◆ **REQUIREMENT**
The listing is to be returned word for word, without its images.

◆ **RECORDS SHOWN**

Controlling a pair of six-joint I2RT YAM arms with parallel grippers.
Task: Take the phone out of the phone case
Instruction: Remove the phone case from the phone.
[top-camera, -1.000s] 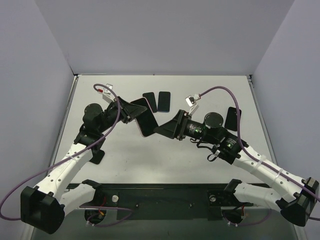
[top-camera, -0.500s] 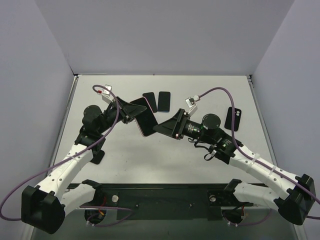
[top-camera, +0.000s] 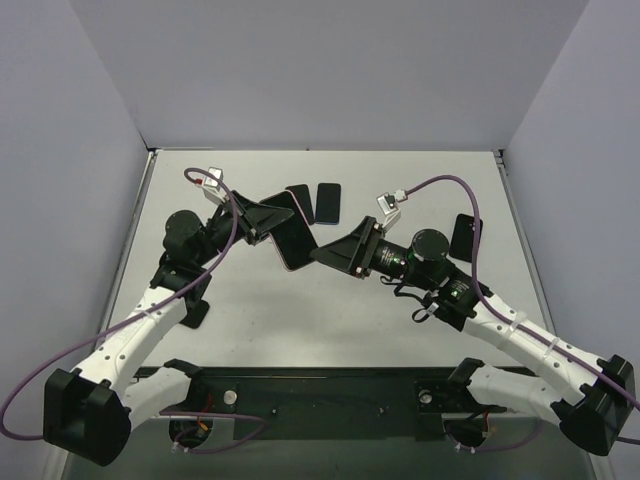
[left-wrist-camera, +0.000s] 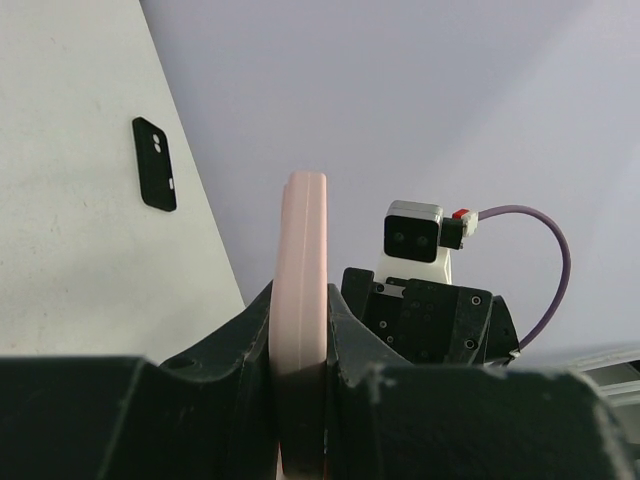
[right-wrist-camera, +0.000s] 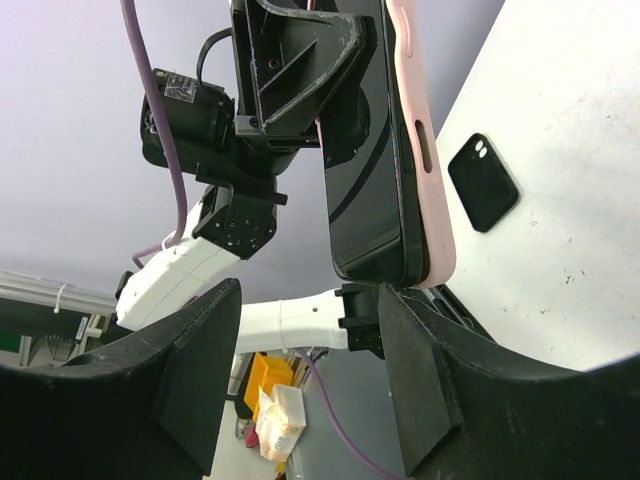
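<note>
A black phone (top-camera: 291, 240) sits in a pink case (right-wrist-camera: 425, 150) and is held up above the table. My left gripper (top-camera: 268, 222) is shut on it; in the left wrist view the case edge (left-wrist-camera: 302, 270) stands clamped between both fingers. My right gripper (top-camera: 330, 255) is open, its fingers just right of the phone's lower end. In the right wrist view the phone screen (right-wrist-camera: 365, 150) hangs above and between my open fingers (right-wrist-camera: 200, 370), its lower corner close to the right finger; touching cannot be told.
Two dark phone cases (top-camera: 313, 201) lie side by side at the back of the table. Another black case (top-camera: 463, 237) lies at the right, also in the left wrist view (left-wrist-camera: 155, 164). Grey walls enclose the table.
My right gripper shifted slightly right and up by the phone's lower end. The left gripper keeps holding the phone, nearly still.
</note>
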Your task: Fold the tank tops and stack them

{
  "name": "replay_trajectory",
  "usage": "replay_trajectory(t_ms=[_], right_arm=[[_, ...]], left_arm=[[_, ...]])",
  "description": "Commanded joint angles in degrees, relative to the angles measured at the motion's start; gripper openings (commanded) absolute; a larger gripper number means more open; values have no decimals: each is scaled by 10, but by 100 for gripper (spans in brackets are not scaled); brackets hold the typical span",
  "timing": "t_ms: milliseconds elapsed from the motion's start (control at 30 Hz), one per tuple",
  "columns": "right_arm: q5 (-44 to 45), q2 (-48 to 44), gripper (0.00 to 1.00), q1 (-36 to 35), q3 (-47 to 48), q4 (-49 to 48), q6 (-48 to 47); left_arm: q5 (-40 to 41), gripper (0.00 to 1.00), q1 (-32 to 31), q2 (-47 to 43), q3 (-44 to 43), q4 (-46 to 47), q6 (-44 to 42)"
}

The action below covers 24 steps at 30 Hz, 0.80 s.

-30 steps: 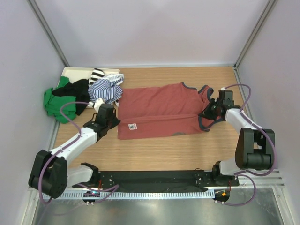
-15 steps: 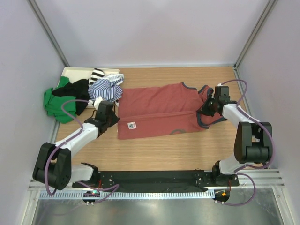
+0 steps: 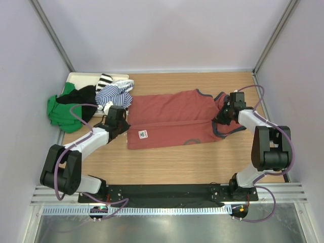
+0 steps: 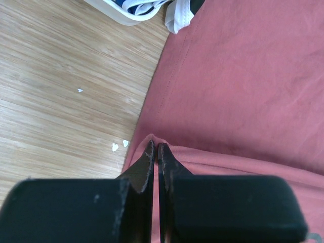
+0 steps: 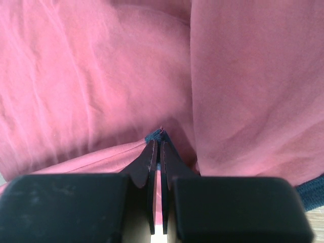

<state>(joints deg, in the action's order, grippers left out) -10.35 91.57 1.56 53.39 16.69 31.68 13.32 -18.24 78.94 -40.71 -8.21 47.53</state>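
Note:
The brick-red tank top (image 3: 172, 119) lies spread across the table, its near long edge folded over, with dark grey trim at its right end. My left gripper (image 3: 123, 123) is shut on the top's left hem edge (image 4: 154, 142). My right gripper (image 3: 223, 117) is shut on the dark-trimmed strap edge (image 5: 157, 135) at the top's right end. The navy-and-white striped tank top (image 3: 114, 96) lies in the pile at the far left, just beyond my left gripper.
A white tray (image 3: 81, 78) at the back left holds a pile with green (image 3: 61, 112), black (image 3: 78, 96) and black-and-white striped (image 3: 105, 81) clothes. The tray's corner shows in the left wrist view (image 4: 121, 15). Side walls stand close on both sides.
Both grippers have moved away from me, carrying the red top's near edge farther over itself. The left gripper went up and right; the right one went up and slightly left.

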Motion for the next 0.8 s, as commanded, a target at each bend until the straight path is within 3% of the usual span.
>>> replay_trajectory(t_ms=[0, 233, 333, 367, 467, 600, 667, 767], right_arm=[[49, 7, 4, 4, 29, -28, 0], [57, 26, 5, 3, 37, -36, 7], [64, 31, 10, 3, 35, -37, 8], [65, 32, 18, 3, 35, -38, 9], [65, 30, 31, 3, 38, -39, 11], [62, 19, 40, 0, 57, -22, 9], [68, -1, 50, -2, 57, -17, 8], [88, -39, 56, -1, 52, -1, 4]], left_arm=[[21, 0, 12, 13, -23, 14, -21], [7, 0, 15, 69, -61, 9, -26], [2, 2, 15, 88, -76, 0, -32], [2, 6, 14, 98, -80, -5, -33], [-5, 21, 14, 99, -87, -11, -40], [-14, 43, 14, 73, -96, -30, -45], [-15, 49, 14, 55, -95, -38, -45], [-15, 58, 12, 11, -89, -55, -46]])
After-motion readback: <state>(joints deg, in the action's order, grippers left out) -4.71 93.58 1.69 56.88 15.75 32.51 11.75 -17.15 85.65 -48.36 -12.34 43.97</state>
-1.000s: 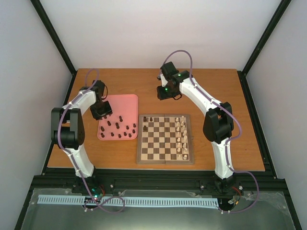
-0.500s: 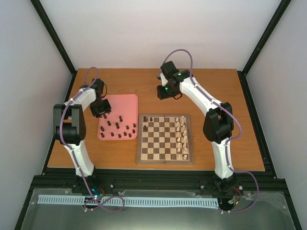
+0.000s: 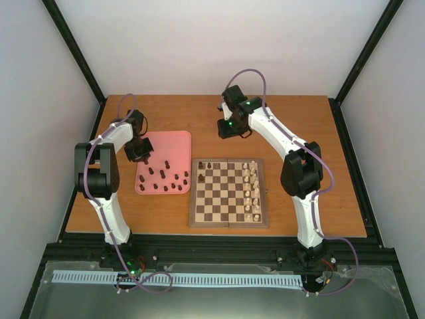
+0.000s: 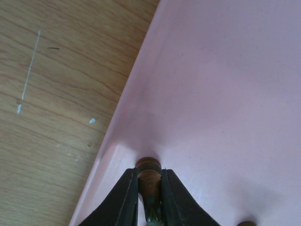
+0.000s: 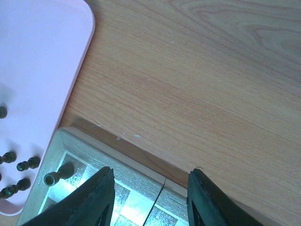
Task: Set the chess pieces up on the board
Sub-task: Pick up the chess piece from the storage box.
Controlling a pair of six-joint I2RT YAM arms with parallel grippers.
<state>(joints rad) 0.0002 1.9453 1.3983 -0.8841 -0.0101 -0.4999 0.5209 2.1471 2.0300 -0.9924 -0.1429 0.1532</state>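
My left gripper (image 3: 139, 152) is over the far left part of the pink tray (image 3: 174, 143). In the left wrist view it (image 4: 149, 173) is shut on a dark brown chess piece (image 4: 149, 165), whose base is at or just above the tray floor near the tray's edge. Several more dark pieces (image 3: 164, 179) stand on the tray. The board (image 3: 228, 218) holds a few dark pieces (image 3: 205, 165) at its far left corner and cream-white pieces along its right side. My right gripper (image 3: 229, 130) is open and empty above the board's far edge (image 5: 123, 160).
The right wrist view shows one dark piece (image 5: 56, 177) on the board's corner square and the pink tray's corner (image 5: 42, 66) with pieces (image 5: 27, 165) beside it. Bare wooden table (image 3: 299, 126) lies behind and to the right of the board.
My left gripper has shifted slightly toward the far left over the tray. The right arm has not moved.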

◆ **SOLUTION FOR THIS TASK**
Controlling a pair of six-joint I2RT YAM arms with parallel grippers.
Task: Take the phone out of the phone case
Instruction: Remove the phone case from the phone.
[top-camera, -1.000s] 
[top-camera, -0.500s] 
[top-camera, +0.000s] 
[left-wrist-camera, +0.000s] 
[right-wrist-camera, +0.000s] 
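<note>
A black phone (top-camera: 291, 240) sits in a pink case (right-wrist-camera: 425, 150) and is held up above the table. My left gripper (top-camera: 268, 222) is shut on it; in the left wrist view the case edge (left-wrist-camera: 302, 270) stands clamped between both fingers. My right gripper (top-camera: 330, 255) is open, its fingers just right of the phone's lower end. In the right wrist view the phone screen (right-wrist-camera: 365, 150) hangs above and between my open fingers (right-wrist-camera: 200, 370), its lower corner close to the right finger; touching cannot be told.
Two dark phone cases (top-camera: 313, 201) lie side by side at the back of the table. Another black case (top-camera: 463, 237) lies at the right, also in the left wrist view (left-wrist-camera: 155, 164). Grey walls enclose the table.
My right gripper shifted slightly right and up by the phone's lower end. The left gripper keeps holding the phone, nearly still.
</note>
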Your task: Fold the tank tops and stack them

{
  "name": "replay_trajectory",
  "usage": "replay_trajectory(t_ms=[_], right_arm=[[_, ...]], left_arm=[[_, ...]])",
  "description": "Commanded joint angles in degrees, relative to the angles measured at the motion's start; gripper openings (commanded) absolute; a larger gripper number means more open; values have no decimals: each is scaled by 10, but by 100 for gripper (spans in brackets are not scaled); brackets hold the typical span",
  "timing": "t_ms: milliseconds elapsed from the motion's start (control at 30 Hz), one per tuple",
  "columns": "right_arm: q5 (-44 to 45), q2 (-48 to 44), gripper (0.00 to 1.00), q1 (-36 to 35), q3 (-47 to 48), q4 (-49 to 48), q6 (-48 to 47); left_arm: q5 (-40 to 41), gripper (0.00 to 1.00), q1 (-32 to 31), q2 (-47 to 43), q3 (-44 to 43), q4 (-46 to 47), q6 (-44 to 42)"
}

The action below covers 24 steps at 30 Hz, 0.80 s.

-30 steps: 
-15 steps: 
+0 steps: 
+0 steps: 
+0 steps: 

<state>(joints deg, in the action's order, grippers left out) -10.35 91.57 1.56 53.39 16.69 31.68 13.32 -18.24 78.94 -40.71 -8.21 47.53</state>
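Note:
The brick-red tank top (image 3: 172, 119) lies spread across the table, its near long edge folded over, with dark grey trim at its right end. My left gripper (image 3: 123, 123) is shut on the top's left hem edge (image 4: 154, 142). My right gripper (image 3: 223, 117) is shut on the dark-trimmed strap edge (image 5: 157, 135) at the top's right end. The navy-and-white striped tank top (image 3: 114, 96) lies in the pile at the far left, just beyond my left gripper.
A white tray (image 3: 81, 78) at the back left holds a pile with green (image 3: 61, 112), black (image 3: 78, 96) and black-and-white striped (image 3: 105, 81) clothes. The tray's corner shows in the left wrist view (image 4: 121, 15). Side walls stand close on both sides.
Both grippers have moved away from me, carrying the red top's near edge farther over itself. The left gripper went up and right; the right one went up and slightly left.
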
Motion for the next 0.8 s, as commanded, a target at each bend until the straight path is within 3% of the usual span.
>>> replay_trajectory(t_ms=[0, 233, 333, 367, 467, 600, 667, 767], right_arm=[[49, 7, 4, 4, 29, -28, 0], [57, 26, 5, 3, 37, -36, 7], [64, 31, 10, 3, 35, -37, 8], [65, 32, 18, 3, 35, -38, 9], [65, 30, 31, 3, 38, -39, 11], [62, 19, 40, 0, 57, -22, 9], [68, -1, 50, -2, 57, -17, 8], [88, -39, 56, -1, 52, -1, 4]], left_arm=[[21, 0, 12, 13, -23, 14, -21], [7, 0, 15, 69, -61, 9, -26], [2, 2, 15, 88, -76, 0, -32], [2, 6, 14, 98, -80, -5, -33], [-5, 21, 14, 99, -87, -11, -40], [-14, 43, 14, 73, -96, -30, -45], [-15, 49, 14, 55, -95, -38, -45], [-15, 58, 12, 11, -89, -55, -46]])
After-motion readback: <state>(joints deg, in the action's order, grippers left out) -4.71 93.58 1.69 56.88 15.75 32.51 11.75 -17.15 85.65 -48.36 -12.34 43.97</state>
-1.000s: 
-0.500s: 
+0.000s: 
+0.000s: 
+0.000s: 
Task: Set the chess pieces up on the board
Sub-task: Pick up the chess piece from the storage box.
Controlling a pair of six-joint I2RT YAM arms with parallel grippers.
<state>(joints rad) 0.0002 1.9453 1.3983 -0.8841 -0.0101 -0.4999 0.5209 2.1471 2.0300 -0.9924 -0.1429 0.1532</state>
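My left gripper (image 3: 139, 152) is over the far left part of the pink tray (image 3: 174, 143). In the left wrist view it (image 4: 149, 173) is shut on a dark brown chess piece (image 4: 149, 165), whose base is at or just above the tray floor near the tray's edge. Several more dark pieces (image 3: 164, 179) stand on the tray. The board (image 3: 228, 218) holds a few dark pieces (image 3: 205, 165) at its far left corner and cream-white pieces along its right side. My right gripper (image 3: 229, 130) is open and empty above the board's far edge (image 5: 123, 160).
The right wrist view shows one dark piece (image 5: 56, 177) on the board's corner square and the pink tray's corner (image 5: 42, 66) with pieces (image 5: 27, 165) beside it. Bare wooden table (image 3: 299, 126) lies behind and to the right of the board.
My left gripper has shifted slightly toward the far left over the tray. The right arm has not moved.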

What is written here forms the complete answer.